11

6.8K 402 560
                                    

Jungkook

Akşam olmuştu ve Yoongi odasından çıkmamıştı. En azından kırılma sesi gelmiyordu.

Offlayıp telefonumu aldım.

Jungkook
Yarın buluşalım mı?

Jun
Tamam
Saat 5'te
Benim evime gel.

Onunla önemli konular konuşmalıydım. Dikkat etmeliydik.

Telefonumu şarja takıp yatak odasına gittim. Yoongi'nin uzandığını görmüştüm. Telefonda bir şeylere bakıyordu. Dudağımın içini kemirip gardrobu açtım. Geceliğimi giyip yanına uzandım.

Ona döndüm. "Yoongi bir şey mi yaptım? Lütfen söyle ki bileyim."

Gözlerime bakmıyordu. Telefonu yandaki masaya koyup bana arkasını döndü. Eminim bana sinirlenmişti. Ama neden sinirlenmişti?

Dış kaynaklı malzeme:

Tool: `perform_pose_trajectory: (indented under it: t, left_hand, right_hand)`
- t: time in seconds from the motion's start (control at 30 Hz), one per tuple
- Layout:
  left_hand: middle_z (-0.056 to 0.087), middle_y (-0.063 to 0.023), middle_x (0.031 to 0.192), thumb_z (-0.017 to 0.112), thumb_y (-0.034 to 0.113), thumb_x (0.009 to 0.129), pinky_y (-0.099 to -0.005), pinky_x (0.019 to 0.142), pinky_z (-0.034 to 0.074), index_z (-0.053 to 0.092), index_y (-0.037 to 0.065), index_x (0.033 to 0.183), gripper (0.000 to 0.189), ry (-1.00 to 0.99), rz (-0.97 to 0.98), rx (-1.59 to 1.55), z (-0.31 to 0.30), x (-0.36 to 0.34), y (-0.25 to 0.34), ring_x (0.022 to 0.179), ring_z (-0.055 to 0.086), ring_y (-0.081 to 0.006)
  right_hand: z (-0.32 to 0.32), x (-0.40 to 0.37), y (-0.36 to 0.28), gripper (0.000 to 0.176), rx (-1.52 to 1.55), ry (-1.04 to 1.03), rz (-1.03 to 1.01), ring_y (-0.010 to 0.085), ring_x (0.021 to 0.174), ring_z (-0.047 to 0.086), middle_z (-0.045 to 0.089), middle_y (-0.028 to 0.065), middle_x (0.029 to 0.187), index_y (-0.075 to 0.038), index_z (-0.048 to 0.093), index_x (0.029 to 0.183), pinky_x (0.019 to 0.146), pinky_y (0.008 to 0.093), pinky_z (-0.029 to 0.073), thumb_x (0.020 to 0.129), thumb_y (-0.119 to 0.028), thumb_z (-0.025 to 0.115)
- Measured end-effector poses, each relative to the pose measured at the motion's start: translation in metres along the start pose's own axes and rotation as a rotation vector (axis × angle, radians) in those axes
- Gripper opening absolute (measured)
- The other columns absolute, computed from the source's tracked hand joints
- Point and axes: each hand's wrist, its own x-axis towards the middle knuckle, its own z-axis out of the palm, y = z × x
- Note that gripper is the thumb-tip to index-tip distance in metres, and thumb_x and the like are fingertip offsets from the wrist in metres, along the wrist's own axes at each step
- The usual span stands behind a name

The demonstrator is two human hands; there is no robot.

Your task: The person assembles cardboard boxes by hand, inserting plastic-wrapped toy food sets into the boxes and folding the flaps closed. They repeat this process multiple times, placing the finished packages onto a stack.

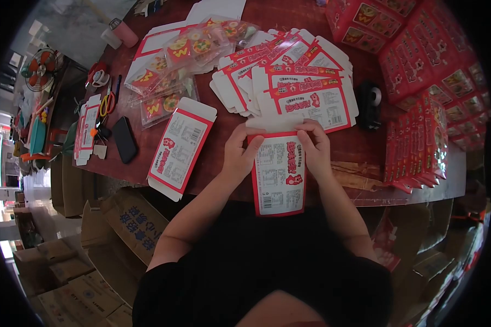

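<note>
Between my hands is a red and white printed carton [280,177], its white end flap raised at the top and its lower end toward my body. My left hand [242,150] grips the carton's upper left corner, thumb on the printed face. At the upper right corner, my right hand [315,144] holds it the same way, fingers behind the flap. Just beyond lies a fanned pile of flat cartons [311,101]. Another carton [183,147] rests on the table left of my hands. Clear packets with printed food pictures [169,101] lie further left.
Filled red boxes stand in a row [417,144] at right, with stacked red boxes [436,60] behind. A black tape dispenser [370,106] stands near them. At left are a phone [125,140], yellow scissors [108,102] and a pink bottle [124,32]. Open cardboard boxes [117,229] sit below the table edge.
</note>
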Motion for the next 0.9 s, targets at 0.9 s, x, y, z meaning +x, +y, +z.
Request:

Uzatmayıp bende ona sırtımı döndüm. 

~♥~

Okuldan gelmiştim. Yatak odasının içindeki banyoya girip duşumu aldım. Çıktığımda kapı kapanma sesi duymuştum. Sanırım Yoongi gelmişti. Bornozumu giydim. Boynumdaki izler gitmişti ve bu benim için iyiydi. Jun'a bir daha iz çıkarmamasını söylemeyi aklıma not edip banyodan çıktım. Çıktığım gibi Yoongi'yi görmüştüm. Gömleğini ilikliyordu. Bana baktığı zaman gözlerimiz kesişmişti. Çok uzatmayıp makyaj masasının önüne oturdum. Kremlerimi elime alıp sürmeye başladım.

"Akşam bir arkadaşımın evine gideceğim. Yemeği tek başına yemek zorundasın."

Arkama gelip ellerini omuzlarıma koymuştu. Birbirimize aynadan bakıyorduk.

"Şu sıralar çok dışarı çıkıyorsun."

"Ama sende çıkıyorsun."

Gülümseyip ayağa kalktım. Belimden tutup beni kendine çekmişti. Boynuma yöneldiği zaman iç çektim. Cidden...

İz bıraktıktan sonra başka yerlere daha bırakmıştı.

"Yoongi hazırlanmalıyım."

Umursamayıp ellerini çıplak bacağıma koydu. Gittikçe yukarı çıkarak elleri bornozumdan içeri girdi ve kalçalarımı avuçladı.

Dudaklarımızı birleştirip kalçalarımı yoğurmaya başladı. Ellerimi bileklerine atıp kalçalarımı rahat bırakmasını sağladım ve dudaklarımızı ayırdım.

"Başım ağrıyor lütfen devam etme." Yalan söylüyordum. Ondan ayrılıp gardroptan giyecek kıyafetlerimi seçtim. O sırada Yoongi odadan çıkmıştı.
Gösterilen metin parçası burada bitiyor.